5) Total Cost of Mitchell Approximation: It can be seen from Figure 1a that the critical path of Mitchell's log generation goes through the leading-one detector, binary encoder, and shifter such that the unit gate delay of the total circuit is additive over these three components. This leads to the total cost given by (15) and delay given by (16) for Mitchell's approximation. Appropriate values can be substituted from the equations above and from the unit gate model.

$$C_{\text{LOG+ALOG-M}}(n) = C_{\text{LOD-M}}(n) + C_{\text{ENC-M}}(n) + C_{\text{SHIFT-M}}(n) + C_{\text{ALOG-M}}(n)$$
(15)

$$T_{\text{LOG}+\text{ALOG-M}}(n) = T_{\text{LOD}-\text{M}}(n) + T_{\text{ENC}-\text{M}}(n) + T_{\text{SHIFT}-\text{M}}(n) + T_{\text{ALOG}-\text{M}}(n)$$
(16)

The above cost and delay models are used in Section V to explore the scaling properties of Mitchell's algorithm and to investigate the cost benefits of truncated logarithm generation. Next, truncated logarithms will be described and an analytical model will be derived for the cost and delay of truncated conversion.

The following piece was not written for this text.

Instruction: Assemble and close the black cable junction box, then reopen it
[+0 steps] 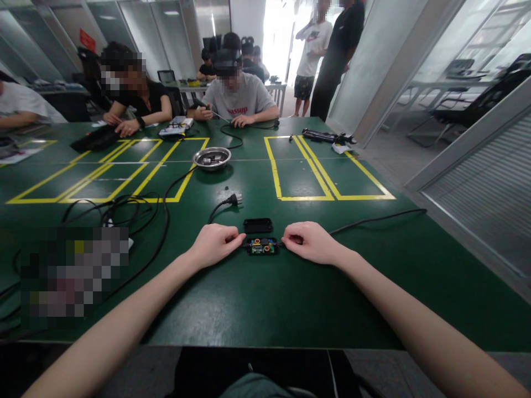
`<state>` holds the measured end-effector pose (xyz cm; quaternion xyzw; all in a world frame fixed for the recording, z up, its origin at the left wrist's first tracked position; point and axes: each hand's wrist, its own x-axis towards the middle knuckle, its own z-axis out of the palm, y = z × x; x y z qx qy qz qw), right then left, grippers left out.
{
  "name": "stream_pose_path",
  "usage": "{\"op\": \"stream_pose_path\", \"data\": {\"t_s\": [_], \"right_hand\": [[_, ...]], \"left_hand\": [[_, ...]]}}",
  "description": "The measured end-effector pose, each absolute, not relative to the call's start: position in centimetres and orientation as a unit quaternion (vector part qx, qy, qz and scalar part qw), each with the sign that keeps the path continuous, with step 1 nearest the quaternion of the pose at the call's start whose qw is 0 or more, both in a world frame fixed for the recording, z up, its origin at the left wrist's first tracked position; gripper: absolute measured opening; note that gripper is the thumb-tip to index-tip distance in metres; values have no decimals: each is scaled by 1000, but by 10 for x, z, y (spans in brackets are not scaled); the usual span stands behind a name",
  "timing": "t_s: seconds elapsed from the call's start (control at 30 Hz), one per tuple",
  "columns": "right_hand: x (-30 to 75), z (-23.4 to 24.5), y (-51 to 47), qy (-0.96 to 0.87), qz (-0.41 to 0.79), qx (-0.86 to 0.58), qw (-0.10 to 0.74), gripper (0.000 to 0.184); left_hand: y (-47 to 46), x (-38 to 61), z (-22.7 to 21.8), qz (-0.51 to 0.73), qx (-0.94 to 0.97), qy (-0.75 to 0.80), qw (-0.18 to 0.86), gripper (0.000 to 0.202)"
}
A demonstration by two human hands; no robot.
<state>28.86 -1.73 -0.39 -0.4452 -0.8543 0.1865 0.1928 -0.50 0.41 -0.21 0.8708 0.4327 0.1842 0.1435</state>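
On the green table an opened black power adapter housing [263,252] lies flat, and a circuit board [258,247] with copper-wound coils shows inside it. Its black cover [258,225] rests just behind, apart from it. My left hand [218,243] is closed at the housing's left end, thumb and fingers pinching the power cord where it enters. At the opposite end my right hand [313,242] pinches the other black cable [365,219], which runs off to the right. A black two-pin plug [233,200] on a short visible length of cord lies behind my left hand.
A metal bowl [212,158] holding small metal parts stands farther back. Coiled black cables [133,213] and a blurred-out object [74,271] lie on the left. Across the table a person [243,94] holds a tool. Black tools [327,136] lie at the far right.
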Motion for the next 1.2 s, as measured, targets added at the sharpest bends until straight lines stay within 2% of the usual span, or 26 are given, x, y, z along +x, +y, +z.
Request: {"op": "stream_pose_path", "data": {"t_s": [0.17,0.47,0.67,1.0,1.2], "right_hand": [[282,-9,-19,-856,198,-427,214,14],[277,-11,-19,-845,203,-444,219,13],[271,-12,-21,-839,196,-456,222,18],[266,-13,-21,-830,177,-481,218,22],[265,-14,-19,-831,177,-482,214,21]], "left_hand": [[0,4,-5,178,870,436,146,51],[3,3,-10,195,868,437,130,49],[2,4,-9,212,870,426,127,40],[-3,-2,-3,243,870,364,228,18],[-1,-6,1,223,856,370,283,18]]}}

## **III. TRUNCATED LOGARITHMIC APPROXIMATION**

The maximum absolute error in Mitchell's fraction is between  $2^{-3}$  and  $2^{-4}$ , yet at large input sizes many less-significant bits are retained. Truncated logarithmic approximation is based on the intuition that the size of an approximate fraction should be proportional to its precision. Rounding off the leastsignificant bits of approximate log and anti-log conversion reduces their costs, and can actually be manipulated to improve the average precision of the result.

The *t*-bit downward-rounded approximation of X,  $\log_{2-T\downarrow}(X,t)$ , is given by (17). Functionally, it is equivalent to Mitchell's approximation retaining only the *t* most-significant fractional bits.

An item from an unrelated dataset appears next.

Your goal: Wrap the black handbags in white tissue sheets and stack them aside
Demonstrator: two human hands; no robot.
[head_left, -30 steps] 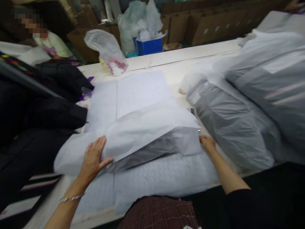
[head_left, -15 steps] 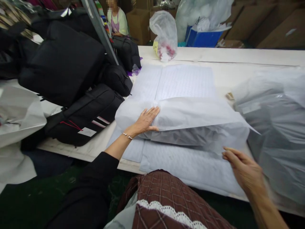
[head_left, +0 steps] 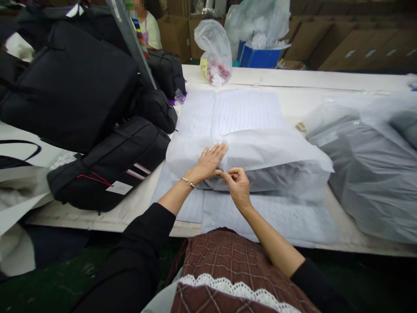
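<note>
In front of me lies a dark item wrapped in a frosted plastic bag (head_left: 276,150), its upper layer folded over and its near side showing dark through the film. My left hand (head_left: 208,163) rests on the left part of this bag, fingers stretched out and palm down. Close beside its thumb is my right hand (head_left: 239,184), with thumb and fingertips pinched together at the near edge of the fold. Whatever sits in that pinch is too small to make out. Flat sheets of frosted plastic (head_left: 247,108) lie beneath and behind the wrapped item.
Black bags (head_left: 110,165) are piled at the left, one with a white tag (head_left: 119,188). At the right stand dark items in frosted plastic (head_left: 368,174). Farther back are a clear bag (head_left: 215,52), a blue box (head_left: 260,55), cardboard boxes (head_left: 352,48) and a seated person (head_left: 151,32).
My right hand has moved left from the bag's right end to beside my left thumb. My left hand still lies flat on the plastic. The view has shifted slightly.
</note>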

$$\log_{2-T\perp}(X,t) = k + (f \mod 2^{-t}) \approx \log_2(X) \tag{17}$$

The *t*-bit upward-rounded approximation of X,  $\log_{2-T\uparrow}(X, t)$ , is given by (18). Upward rounding may be desirable as it tends to introduce positive error into the fraction. Since Mitchell's algorithm inherently underestimates the true logarithm, positive rounding counter-biases the truncated approximation. This leads to an estimate that (for  $t \ge 4$ ) has a maximum absolute error no worse than Mitchell's algorithm and also decreases the average error relative to Mitchell's approximation.

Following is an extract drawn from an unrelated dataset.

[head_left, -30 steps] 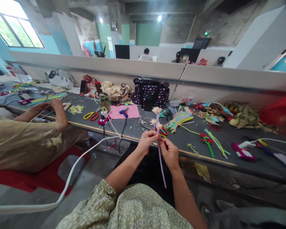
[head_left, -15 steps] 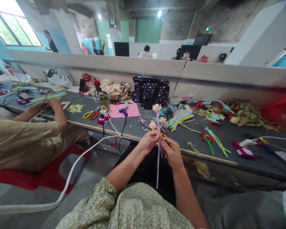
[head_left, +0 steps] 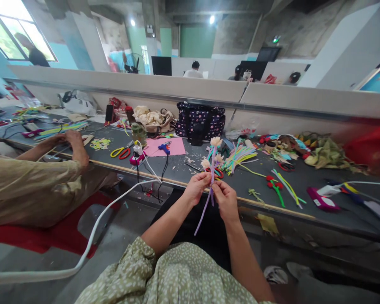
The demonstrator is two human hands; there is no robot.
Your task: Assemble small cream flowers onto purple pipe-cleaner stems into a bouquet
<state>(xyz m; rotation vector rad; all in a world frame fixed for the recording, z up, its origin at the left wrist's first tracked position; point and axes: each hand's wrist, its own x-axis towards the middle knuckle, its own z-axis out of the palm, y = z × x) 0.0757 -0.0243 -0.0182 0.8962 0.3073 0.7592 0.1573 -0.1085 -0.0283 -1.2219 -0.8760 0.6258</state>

$$\log_{2-T\uparrow}(X,t) = k + (f \mod 2^{-t}) + 2^{-t} \approx \log_2(X)$$
(18)

While upward rounding has precision advantages, it requires incrementation for proper operation  $(+2^{-t})$ . The cost and delay of this incrementation may be significant depending on implementation details. The increment operation is ignored in the cost and delay model below for two reasons. First, it may be possible to subsume the incrementation into the approximate functional unit. For example, a truncated approximate constant multiplier could incorporate this increment into the constant inputs of its internal adder. As such, it is difficult to derive a proper cost and delay model without considering the unit internals. Also, more precise extensions to Mitchell's algorithm often incorporate addition with a constant term; as such, the costs of this incrementation may be agglomerated with that of the error correction circuitry.

A visualization of upward and downward-rounded truncation is shown in Figure 5. It can be seen from Figure 5a that the value of  $\log_{2-T\uparrow}(X,t)$  always falls between Mitchell's approximation and a shifted form of Mitchell's curve. Likewise, the value of  $\log_{2-T\downarrow}(X,t)$  (Figure 5c) is bounded from above by Mitchell's approximation and from below by a shifted form of the curve. These relationships are expressed in (19) and (20). The absolute error of truncated approximation is similarly bounded by an error envelope as shown by Figures 5b and 5d. An upward-rounded approximate logarithm attains a maximum positive error at f=0; this error falls linearly from the upper error envelope to that of Mitchell's estimate over each  $2^{-t}$ width interval. The error of a downward-rounded approximate log attains a maximum negative error at the same point as does Mitchell's approximation (f=0.4427) and falls linearly from the error of Mitchell's estimate to the lower error envelope over each  $2^{-t}$ -width interval.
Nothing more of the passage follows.